Work task. Find the word "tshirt" in the records below. List each line containing it.

Provided material.
····················
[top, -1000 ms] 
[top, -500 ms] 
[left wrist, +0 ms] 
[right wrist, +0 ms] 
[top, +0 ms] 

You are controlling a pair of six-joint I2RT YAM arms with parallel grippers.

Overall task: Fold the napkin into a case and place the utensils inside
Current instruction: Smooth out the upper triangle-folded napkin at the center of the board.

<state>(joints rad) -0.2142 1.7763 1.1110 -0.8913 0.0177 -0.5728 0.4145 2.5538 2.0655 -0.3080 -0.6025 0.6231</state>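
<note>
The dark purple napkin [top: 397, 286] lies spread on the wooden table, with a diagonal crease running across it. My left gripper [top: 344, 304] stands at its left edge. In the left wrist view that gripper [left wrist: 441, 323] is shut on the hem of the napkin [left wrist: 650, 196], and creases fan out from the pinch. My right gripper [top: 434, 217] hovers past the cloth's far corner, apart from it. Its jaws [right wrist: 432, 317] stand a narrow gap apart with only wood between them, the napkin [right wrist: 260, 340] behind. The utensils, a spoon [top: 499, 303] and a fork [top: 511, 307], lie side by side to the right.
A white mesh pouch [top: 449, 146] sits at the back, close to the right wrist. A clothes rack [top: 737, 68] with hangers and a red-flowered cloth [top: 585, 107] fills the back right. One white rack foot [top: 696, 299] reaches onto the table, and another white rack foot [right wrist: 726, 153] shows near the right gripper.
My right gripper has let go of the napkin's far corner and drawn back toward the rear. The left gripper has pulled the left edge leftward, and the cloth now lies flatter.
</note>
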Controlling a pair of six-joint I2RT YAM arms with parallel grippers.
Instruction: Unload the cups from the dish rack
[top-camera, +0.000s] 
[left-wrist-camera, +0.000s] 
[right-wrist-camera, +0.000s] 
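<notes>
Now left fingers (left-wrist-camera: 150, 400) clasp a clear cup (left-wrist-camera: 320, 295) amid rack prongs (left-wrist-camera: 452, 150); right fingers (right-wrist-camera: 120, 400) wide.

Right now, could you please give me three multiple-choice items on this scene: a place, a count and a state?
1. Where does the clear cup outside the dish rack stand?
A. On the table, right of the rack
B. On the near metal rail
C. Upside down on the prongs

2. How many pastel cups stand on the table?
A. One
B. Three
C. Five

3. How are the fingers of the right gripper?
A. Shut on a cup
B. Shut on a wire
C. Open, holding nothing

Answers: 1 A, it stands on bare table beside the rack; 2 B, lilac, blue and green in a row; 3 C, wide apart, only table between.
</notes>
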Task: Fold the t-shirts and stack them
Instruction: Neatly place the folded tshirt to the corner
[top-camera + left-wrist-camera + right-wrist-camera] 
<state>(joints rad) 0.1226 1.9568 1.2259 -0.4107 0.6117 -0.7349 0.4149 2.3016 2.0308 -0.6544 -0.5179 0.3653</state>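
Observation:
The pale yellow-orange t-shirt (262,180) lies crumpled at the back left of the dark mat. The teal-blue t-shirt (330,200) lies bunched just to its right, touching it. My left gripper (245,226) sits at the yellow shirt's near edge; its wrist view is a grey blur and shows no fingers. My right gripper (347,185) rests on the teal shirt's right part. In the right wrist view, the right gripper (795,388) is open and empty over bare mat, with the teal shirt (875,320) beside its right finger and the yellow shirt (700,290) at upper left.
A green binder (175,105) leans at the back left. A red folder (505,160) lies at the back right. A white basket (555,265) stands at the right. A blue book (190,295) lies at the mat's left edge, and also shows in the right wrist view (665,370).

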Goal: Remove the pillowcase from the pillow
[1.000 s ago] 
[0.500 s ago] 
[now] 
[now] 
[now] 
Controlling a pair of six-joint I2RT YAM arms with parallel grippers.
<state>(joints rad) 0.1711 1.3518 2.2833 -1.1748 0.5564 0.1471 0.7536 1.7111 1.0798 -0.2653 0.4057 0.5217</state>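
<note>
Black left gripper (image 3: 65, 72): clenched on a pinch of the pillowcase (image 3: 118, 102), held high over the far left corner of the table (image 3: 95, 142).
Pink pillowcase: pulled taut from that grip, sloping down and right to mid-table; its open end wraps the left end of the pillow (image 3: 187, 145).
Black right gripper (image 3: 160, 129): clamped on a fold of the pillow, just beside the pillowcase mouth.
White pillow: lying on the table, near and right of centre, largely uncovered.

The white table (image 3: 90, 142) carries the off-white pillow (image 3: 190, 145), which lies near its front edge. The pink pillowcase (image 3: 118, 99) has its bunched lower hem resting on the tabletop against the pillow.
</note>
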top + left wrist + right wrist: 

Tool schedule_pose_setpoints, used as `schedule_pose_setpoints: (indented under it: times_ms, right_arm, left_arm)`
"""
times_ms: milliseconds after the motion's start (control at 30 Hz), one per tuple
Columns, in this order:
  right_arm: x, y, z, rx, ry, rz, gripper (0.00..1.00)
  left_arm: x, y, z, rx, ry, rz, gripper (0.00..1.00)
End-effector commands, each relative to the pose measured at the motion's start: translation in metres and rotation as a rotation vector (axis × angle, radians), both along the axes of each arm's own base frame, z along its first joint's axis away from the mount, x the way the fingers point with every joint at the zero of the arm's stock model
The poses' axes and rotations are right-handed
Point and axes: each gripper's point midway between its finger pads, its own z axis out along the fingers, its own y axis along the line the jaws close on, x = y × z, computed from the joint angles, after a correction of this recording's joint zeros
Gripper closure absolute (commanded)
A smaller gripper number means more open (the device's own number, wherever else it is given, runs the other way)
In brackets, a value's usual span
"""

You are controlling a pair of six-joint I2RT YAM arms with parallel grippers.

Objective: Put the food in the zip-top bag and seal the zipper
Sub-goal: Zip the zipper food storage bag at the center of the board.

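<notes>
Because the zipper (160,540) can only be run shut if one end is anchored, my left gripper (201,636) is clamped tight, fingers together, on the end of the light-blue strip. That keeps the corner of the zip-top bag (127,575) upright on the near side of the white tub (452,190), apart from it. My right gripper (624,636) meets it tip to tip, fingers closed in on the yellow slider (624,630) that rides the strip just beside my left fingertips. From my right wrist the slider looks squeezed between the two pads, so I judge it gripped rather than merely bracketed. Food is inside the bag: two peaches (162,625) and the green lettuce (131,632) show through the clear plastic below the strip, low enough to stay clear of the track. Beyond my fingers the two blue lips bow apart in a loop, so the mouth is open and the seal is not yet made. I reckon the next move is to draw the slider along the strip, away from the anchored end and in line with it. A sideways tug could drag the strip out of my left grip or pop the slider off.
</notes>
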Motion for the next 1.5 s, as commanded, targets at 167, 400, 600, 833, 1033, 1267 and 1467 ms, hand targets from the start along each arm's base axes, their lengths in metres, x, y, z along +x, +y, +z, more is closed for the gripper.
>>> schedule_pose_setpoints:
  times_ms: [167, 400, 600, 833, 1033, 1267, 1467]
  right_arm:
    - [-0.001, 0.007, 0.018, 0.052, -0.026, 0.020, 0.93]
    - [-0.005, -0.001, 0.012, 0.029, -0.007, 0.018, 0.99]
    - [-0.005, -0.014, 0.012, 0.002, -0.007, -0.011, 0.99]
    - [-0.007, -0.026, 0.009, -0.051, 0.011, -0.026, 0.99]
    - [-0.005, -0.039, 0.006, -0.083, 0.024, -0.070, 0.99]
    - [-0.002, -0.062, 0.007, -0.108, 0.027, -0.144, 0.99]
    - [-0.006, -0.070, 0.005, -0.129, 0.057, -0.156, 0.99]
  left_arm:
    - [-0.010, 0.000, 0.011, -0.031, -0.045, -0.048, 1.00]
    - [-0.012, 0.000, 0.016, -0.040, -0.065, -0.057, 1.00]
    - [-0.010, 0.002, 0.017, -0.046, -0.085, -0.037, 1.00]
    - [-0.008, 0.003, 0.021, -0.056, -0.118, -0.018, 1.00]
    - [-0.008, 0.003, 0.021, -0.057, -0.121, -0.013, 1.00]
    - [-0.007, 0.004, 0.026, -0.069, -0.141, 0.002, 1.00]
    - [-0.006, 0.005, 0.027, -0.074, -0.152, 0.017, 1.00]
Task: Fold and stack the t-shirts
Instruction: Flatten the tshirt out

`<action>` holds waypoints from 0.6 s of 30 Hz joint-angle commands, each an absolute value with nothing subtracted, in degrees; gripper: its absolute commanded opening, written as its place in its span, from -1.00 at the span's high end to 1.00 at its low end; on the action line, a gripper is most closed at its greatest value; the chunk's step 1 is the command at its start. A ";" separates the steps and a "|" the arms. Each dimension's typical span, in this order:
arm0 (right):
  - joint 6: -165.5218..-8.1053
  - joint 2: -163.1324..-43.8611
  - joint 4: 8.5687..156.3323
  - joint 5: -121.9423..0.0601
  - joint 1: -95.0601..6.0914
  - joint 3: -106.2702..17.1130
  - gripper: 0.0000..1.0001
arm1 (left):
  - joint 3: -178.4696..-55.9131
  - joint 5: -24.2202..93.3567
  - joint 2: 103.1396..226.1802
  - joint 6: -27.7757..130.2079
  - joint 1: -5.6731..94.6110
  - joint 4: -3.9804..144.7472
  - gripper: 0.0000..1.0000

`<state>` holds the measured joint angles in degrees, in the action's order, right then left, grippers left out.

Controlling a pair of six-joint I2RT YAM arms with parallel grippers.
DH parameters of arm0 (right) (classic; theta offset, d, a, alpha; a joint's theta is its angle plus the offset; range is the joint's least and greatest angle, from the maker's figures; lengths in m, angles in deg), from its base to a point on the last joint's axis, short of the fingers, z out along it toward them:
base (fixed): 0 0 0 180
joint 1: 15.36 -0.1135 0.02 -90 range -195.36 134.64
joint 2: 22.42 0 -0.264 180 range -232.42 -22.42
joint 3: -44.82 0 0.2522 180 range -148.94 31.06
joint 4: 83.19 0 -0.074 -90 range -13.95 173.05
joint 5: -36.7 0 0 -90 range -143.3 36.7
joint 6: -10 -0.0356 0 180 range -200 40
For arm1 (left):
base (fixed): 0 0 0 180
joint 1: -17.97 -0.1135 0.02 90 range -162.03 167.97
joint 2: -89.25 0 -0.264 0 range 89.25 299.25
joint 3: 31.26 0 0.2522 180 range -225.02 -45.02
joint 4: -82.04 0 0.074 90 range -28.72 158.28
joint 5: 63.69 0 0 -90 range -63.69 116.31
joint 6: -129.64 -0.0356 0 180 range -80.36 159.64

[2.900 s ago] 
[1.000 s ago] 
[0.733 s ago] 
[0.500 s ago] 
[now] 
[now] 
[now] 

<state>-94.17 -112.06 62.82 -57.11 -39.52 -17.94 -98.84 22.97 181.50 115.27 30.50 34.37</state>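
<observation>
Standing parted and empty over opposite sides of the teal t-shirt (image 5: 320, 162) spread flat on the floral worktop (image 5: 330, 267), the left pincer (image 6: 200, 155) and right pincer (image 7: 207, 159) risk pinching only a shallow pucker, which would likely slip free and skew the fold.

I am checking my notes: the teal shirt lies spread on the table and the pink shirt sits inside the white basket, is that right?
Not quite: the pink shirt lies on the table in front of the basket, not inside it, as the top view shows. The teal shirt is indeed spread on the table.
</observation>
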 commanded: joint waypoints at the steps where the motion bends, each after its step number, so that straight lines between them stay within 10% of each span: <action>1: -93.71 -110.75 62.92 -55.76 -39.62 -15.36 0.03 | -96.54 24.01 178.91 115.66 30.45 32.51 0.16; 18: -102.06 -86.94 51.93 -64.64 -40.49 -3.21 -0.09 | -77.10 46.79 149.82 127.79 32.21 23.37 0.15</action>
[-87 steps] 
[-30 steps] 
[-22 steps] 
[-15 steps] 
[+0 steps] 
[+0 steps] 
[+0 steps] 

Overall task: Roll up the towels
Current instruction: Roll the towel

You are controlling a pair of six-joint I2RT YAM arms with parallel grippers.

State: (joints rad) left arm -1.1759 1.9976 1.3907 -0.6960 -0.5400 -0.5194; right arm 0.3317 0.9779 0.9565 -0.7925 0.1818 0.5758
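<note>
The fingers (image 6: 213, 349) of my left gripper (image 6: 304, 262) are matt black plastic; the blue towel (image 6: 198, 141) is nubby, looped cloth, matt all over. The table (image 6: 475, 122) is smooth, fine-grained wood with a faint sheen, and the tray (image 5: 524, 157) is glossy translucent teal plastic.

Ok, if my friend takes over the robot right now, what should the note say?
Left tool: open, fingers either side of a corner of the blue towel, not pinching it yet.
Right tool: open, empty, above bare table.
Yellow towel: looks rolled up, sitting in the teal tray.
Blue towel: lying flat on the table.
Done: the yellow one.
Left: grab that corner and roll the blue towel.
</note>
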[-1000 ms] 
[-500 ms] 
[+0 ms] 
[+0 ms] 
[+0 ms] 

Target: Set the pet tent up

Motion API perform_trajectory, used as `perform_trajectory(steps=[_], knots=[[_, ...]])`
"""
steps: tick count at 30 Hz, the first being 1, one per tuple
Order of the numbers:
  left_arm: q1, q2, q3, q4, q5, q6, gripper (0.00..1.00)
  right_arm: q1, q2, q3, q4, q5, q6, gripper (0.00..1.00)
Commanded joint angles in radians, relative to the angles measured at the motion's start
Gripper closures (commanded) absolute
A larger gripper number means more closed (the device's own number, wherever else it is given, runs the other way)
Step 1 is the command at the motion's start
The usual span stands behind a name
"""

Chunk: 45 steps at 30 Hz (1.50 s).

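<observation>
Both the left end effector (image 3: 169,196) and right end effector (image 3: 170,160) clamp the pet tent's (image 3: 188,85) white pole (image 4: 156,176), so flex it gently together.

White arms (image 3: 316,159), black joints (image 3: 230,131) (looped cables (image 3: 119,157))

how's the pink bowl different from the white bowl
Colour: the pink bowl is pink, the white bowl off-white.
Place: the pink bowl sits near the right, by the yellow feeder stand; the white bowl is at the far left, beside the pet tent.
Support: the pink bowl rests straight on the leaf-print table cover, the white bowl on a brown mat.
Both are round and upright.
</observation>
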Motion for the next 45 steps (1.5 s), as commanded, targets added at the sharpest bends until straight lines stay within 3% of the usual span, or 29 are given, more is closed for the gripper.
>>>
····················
Result of the task.
Instruction: Neatly place the folded tshirt to the corner
Instruction: Flatten the tshirt out

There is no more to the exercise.